A Wayne State University researcher took part in the NF HACKATHON, in which more than 120 researchers, data scientists and engineers came together Sept. 13-15 at the Google Launchpad in San Francisco to explore data from the NF Data Portal, the leading open-source collection of genomic and clinical data about the genetic disorder neurofibromatosis.
Ray Mattingly, Ph.D., professor and chair of the WSU School of Medicine’s Department of Pharmacology, gave an introductory presentation at the start of the hackathon to provide background on NF as a syndrome and disease.
“The idea was for me to describe some of the significance of the work they were going to do,” he explained. “I think it went very well. It was a fully subscribed meeting, with I think 75 participants on-site and additional remote participants, including a group in Mexico City.”
Participants of the second annual NF HACKATHON were to analyze large data sets to look for new therapeutic targets for patients with neurofibromatosis. Dr. Mattingly contributed his lab’s data to that effort through an open science/data-sharing initiative.
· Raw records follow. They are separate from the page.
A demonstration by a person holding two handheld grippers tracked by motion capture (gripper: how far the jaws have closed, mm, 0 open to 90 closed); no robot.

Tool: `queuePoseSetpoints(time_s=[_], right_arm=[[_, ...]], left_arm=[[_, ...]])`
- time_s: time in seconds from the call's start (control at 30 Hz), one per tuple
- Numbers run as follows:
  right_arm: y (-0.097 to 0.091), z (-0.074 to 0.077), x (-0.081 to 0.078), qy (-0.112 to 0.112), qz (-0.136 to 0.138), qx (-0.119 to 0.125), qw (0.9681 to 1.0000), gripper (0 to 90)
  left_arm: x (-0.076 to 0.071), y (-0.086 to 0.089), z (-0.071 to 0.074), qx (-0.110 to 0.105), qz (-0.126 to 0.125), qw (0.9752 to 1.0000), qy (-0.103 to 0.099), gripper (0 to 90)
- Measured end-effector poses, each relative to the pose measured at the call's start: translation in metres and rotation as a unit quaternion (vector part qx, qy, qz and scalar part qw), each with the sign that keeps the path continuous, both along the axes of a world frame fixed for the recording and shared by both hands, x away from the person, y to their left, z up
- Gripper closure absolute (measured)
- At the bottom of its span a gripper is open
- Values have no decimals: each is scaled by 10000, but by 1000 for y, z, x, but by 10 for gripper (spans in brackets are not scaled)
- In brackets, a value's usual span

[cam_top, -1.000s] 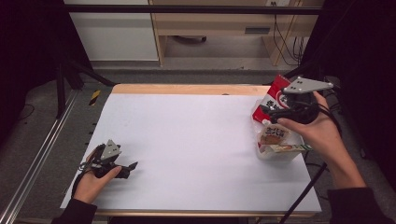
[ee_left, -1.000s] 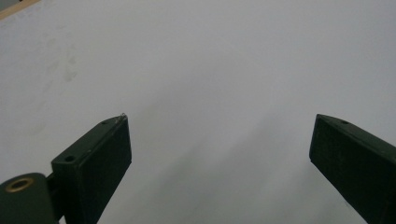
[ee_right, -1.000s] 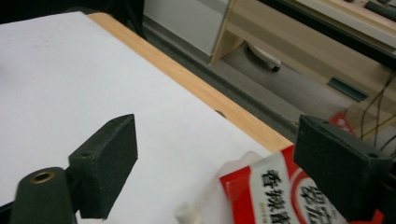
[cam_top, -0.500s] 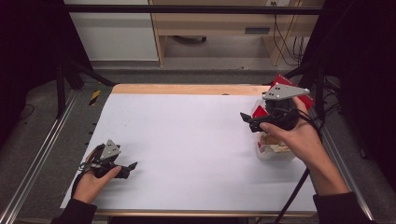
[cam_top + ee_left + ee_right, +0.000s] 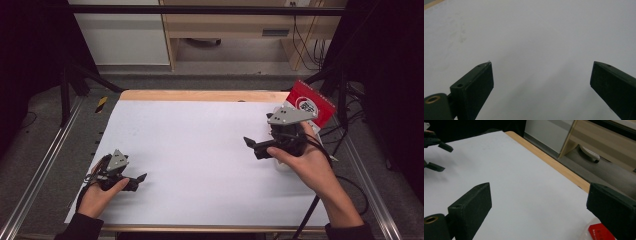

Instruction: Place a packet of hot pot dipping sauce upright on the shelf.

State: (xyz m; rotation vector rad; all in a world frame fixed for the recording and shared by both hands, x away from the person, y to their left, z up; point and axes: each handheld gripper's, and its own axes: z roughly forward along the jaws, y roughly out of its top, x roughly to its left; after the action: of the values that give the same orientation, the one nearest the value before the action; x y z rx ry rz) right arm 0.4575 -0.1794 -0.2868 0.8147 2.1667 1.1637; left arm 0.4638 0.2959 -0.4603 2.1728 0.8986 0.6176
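Over on the left, the left gripper rests low on the white table, jaws spread wide with nothing between them, parked out of the way. To the right, the right gripper hangs just above the table; its jaws have just been opening and stand empty. Behind it, at the table's right edge, sits the red packet, probably just released there, though the hand hides much.

Red packet at table's 3 o'clock: lower part hidden behind right gripper; print illegible. Right gripper view crops it at bottom edge.
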Motion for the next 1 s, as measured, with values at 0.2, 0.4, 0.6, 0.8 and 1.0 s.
queuePoseSetpoints(time_s=[0.2, 0.4, 0.6, 0.8, 1.0], right_arm=[[10, -16, -9, 92, 43, -6, 9999, 67], [23, -33, -14, 70, -1, -71, 9999, 66], [35, -49, -18, 193, 71, -96, 9997, 65], [43, -65, -22, 310, 85, -143, 9994, 62], [47, -83, -26, 438, 31, -109, 9990, 72]], left_arm=[[0, 0, 0, 2, -2, 10000, -10, 47], [0, 0, 0, 5, -16, 10000, 8, 47], [0, 0, 0, 1, -13, 10000, 5, 47], [0, 1, 1, -6, -4, 10000, -3, 47], [0, 1, 1, -4, -5, 10000, 1, 47]])
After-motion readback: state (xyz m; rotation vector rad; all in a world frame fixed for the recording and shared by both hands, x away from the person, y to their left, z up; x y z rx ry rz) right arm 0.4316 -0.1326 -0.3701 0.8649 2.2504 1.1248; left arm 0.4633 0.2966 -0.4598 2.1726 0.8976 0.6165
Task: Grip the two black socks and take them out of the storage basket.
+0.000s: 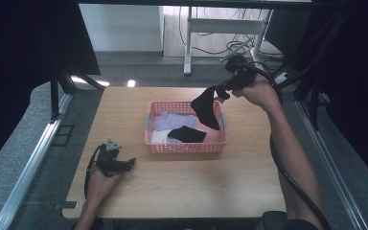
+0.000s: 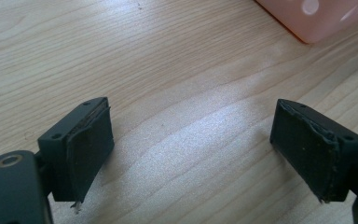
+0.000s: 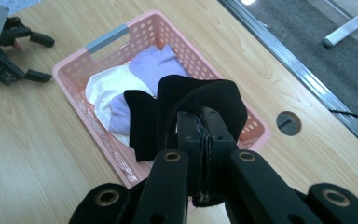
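the right hand-held gripper pinches a black sock hanging above the pink basket; best lift until its toe clears the rim. the left hand-held gripper rests wide open on the desk.

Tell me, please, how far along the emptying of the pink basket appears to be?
Early. No garment lies on the table yet. The right gripper is shut on a black sock, held above the basket. Purple, white and another black piece remain inside. The left gripper rests open.
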A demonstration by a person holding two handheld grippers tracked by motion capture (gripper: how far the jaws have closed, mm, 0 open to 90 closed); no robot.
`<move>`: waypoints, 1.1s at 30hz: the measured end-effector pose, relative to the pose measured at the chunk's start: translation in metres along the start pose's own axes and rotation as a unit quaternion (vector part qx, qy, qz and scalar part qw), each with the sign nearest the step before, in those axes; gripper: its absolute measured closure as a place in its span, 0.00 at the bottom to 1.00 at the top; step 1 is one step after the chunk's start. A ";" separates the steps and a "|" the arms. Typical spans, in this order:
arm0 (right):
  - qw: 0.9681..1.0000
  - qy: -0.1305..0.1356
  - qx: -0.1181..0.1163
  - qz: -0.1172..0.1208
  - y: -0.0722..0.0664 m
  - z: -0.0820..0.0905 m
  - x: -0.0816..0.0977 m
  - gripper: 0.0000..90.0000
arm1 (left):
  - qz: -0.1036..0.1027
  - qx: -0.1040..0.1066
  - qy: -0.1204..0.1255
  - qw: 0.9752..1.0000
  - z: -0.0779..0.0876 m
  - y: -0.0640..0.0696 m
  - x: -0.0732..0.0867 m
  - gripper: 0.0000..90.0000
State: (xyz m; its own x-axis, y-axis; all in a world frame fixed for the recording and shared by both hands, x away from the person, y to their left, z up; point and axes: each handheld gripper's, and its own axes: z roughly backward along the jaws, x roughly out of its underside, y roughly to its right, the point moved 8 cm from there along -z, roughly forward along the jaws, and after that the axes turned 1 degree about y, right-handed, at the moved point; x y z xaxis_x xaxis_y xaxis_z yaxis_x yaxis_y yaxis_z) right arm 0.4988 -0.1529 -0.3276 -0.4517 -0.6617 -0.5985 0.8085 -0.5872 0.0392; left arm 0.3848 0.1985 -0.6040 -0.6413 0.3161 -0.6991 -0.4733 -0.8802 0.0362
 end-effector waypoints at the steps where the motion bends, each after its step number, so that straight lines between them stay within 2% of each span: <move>1: 1.000 0.002 0.002 -0.003 0.001 0.003 0.000 0.98 | 0.000 0.000 0.000 1.000 0.000 0.000 0.000 0.14; 10: 0.999 0.019 0.016 -0.026 0.016 0.030 0.005 0.98 | 0.000 0.000 0.000 1.000 0.000 0.000 0.000 0.14; 11: 0.999 0.024 0.021 -0.031 0.021 0.037 0.008 0.98 | 0.000 0.000 0.000 1.000 0.000 0.000 0.000 0.14; 18: 0.998 0.030 0.036 -0.046 0.033 0.056 0.019 0.98 | 0.000 0.000 0.000 1.000 0.000 0.000 0.000 0.14; 19: 0.997 0.031 0.044 -0.051 0.038 0.062 0.024 0.98 | -0.001 0.000 0.000 1.000 0.000 0.000 0.000 0.14; 26: 0.995 0.033 0.061 -0.074 0.053 0.077 0.044 0.98 | -0.001 0.000 -0.001 1.000 0.000 0.000 0.000 0.14; 33: 0.993 0.030 0.073 -0.093 0.065 0.085 0.066 0.98 | -0.001 -0.001 0.000 1.000 0.000 0.000 0.000 0.14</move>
State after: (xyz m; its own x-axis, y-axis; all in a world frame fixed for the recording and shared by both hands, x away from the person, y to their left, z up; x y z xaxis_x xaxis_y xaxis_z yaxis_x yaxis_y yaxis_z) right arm 0.4895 -0.2739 -0.2968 -0.5619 -0.5090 -0.6521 0.6477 -0.7611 0.0359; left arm 0.3848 0.1984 -0.6040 -0.6412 0.3175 -0.6986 -0.4735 -0.8801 0.0346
“Several of the groups were interested in how to analyze the drug screening data for NF, and so I was able to answer questions for them about NF in that context,” he said. “The participants were a mix. Nearly everyone knew how to write and work with code. The majority were bioinformaticians. Most had no direct previous exposure to NF. I would definitely do it again. I had many useful discussions with the participating groups and the other area experts who were brought in to assist them.”
Sponsored by the Children’s Tumor Foundation in partnership with Sage Bionetworks and SVAI, the three-day event combined the fields of genomic medicine, computer science and vision, statistics and bioinformatics for new insights into diseases like NF.
Dr. Mattingly’s research focuses on the identification of new therapeutic approaches to cancers that are driven through activation of Ras signal transduction pathways in the absence of direct oncogenic mutation of Ras. His group is developing 3D co-culture models of neurofibromas through the Neurofibromatosis Therapeutic Acceleration Program, with the goal of producing new pathomimetic systems for drug screening. In work supported by the Department of Defense Neurofibromatosis Research Program, he is collaborating with a bioengineering group to develop 3D co-culture models of plexiform neurofibromas that include neuronal mimics. His laboratory is partnering with biotech and pharmaceutical companies to investigate whether drugs can be re-purposed for the treatment of NF1.